The task
Please copy the entries below word for word, leaving out any image.

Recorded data
##########

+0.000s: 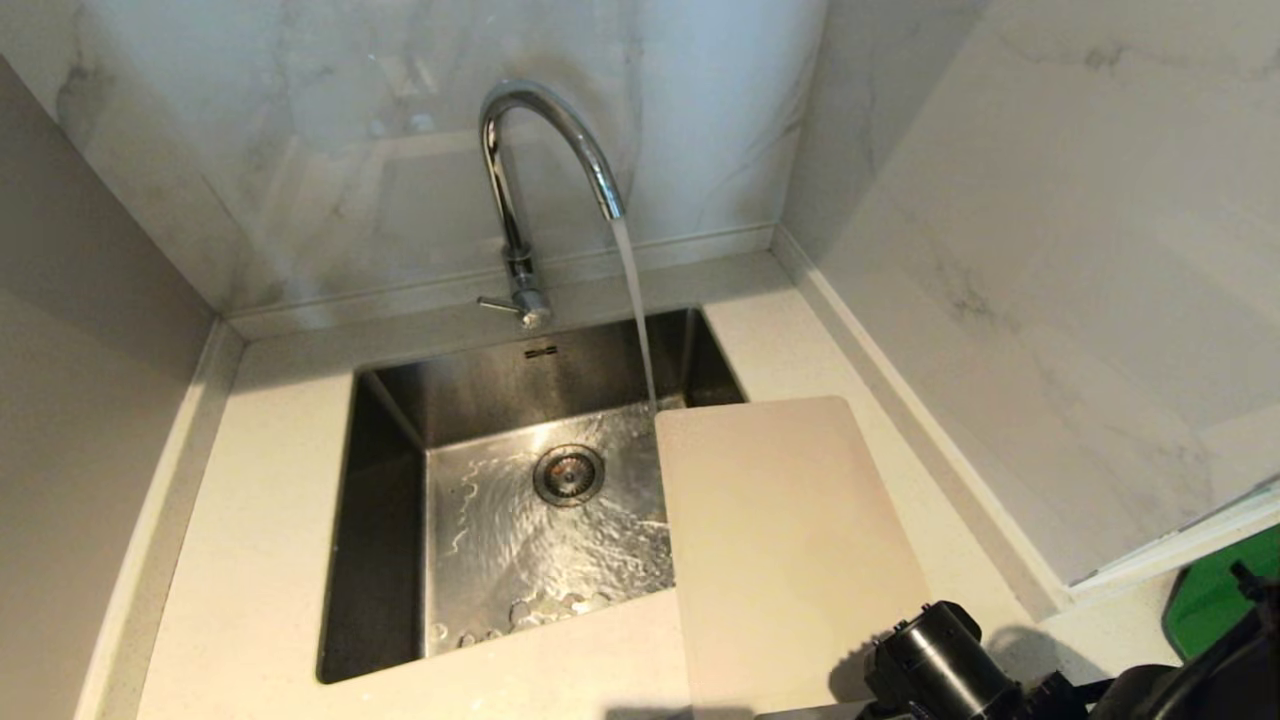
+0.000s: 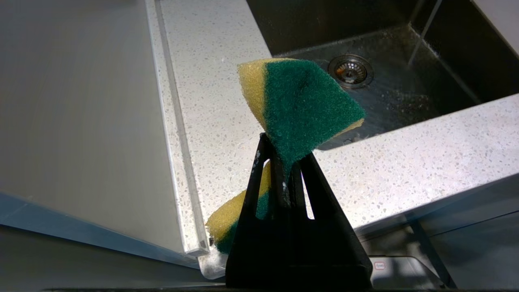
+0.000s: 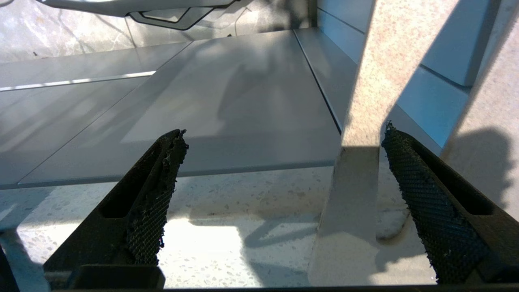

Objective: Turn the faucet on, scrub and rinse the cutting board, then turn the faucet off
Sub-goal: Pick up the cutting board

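Note:
Water runs from the chrome faucet (image 1: 515, 200) into the steel sink (image 1: 385, 520); its thin lever (image 1: 497, 303) sticks out to the left at the base. The cream cutting board (image 1: 790, 540) lies on the right counter, its far corner over the sink's edge. My right arm (image 1: 940, 665) is at the board's near end. In the right wrist view my right gripper (image 3: 284, 132) is open, with the board's handle bar (image 3: 357, 182) between the fingers, close to one of them. My left gripper (image 2: 286, 152), outside the head view, is shut on a green-and-yellow sponge (image 2: 304, 101).
Marble walls close the sink corner in at the back and right. A speckled counter (image 1: 260, 560) surrounds the sink. A green object (image 1: 1215, 590) shows at the right edge. The drain (image 1: 568, 474) sits mid-basin under rippling water.

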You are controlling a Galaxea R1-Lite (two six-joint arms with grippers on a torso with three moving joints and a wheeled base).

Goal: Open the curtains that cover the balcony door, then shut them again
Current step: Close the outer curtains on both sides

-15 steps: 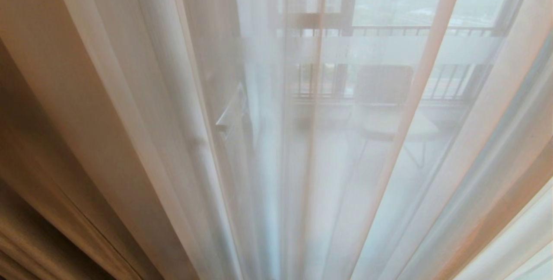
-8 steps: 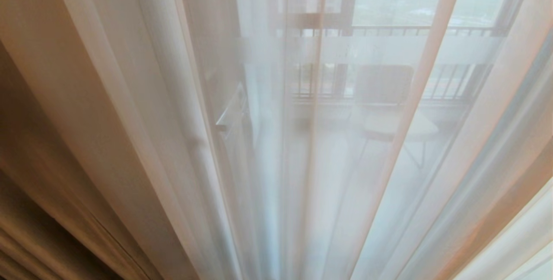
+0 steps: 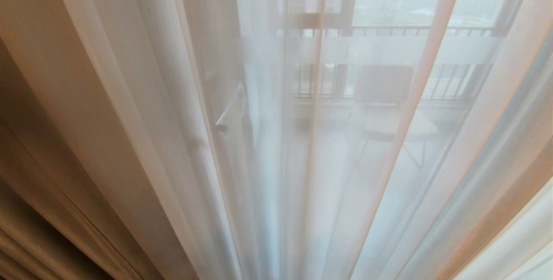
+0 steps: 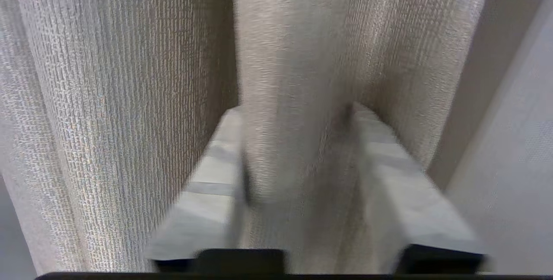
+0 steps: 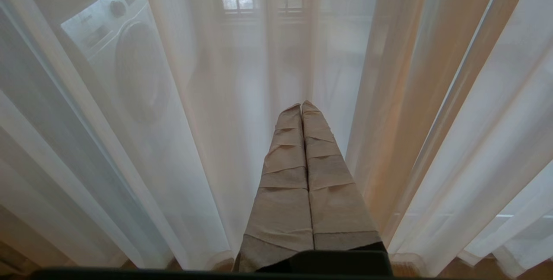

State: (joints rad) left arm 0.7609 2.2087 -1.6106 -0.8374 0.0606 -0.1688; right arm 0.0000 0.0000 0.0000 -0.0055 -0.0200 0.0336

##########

Reply to the exercise
+0.000s: 
+0.000s: 
+0.000s: 

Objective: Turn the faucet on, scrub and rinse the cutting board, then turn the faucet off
Sub-goal: Pick up the cutting board

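Note:
Water runs from the chrome faucet (image 1: 515, 200) into the steel sink (image 1: 385, 520); its thin lever (image 1: 497, 303) sticks out to the left at the base. The cream cutting board (image 1: 790, 540) lies on the right counter, its far corner over the sink's edge. My right arm (image 1: 940, 665) is at the board's near end. In the right wrist view my right gripper (image 3: 284, 132) is open, with the board's handle bar (image 3: 357, 182) between the fingers, close to one of them. My left gripper (image 2: 286, 152), outside the head view, is shut on a green-and-yellow sponge (image 2: 304, 101).
Marble walls close the sink corner in at the back and right. A speckled counter (image 1: 260, 560) surrounds the sink. A green object (image 1: 1215, 590) shows at the right edge. The drain (image 1: 568, 474) sits mid-basin under rippling water.
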
You are controlling a Galaxea R1-Lite (two six-joint arms with grippers on a torso with three moving joints and a wheeled base).

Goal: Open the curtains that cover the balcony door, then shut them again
Current step: Close the outer curtains on both sides

-15 steps: 
-8 steps: 
+0 steps: 
+0 steps: 
+0 steps: 

State: (joints rad) left arm 0.7609 2.2087 -1.6106 -0.8374 0.0606 -0.1688; right arm 0.0000 0.0000 0.0000 -0.0055 -0.0200 0.0336

The answer to this exercise is complete.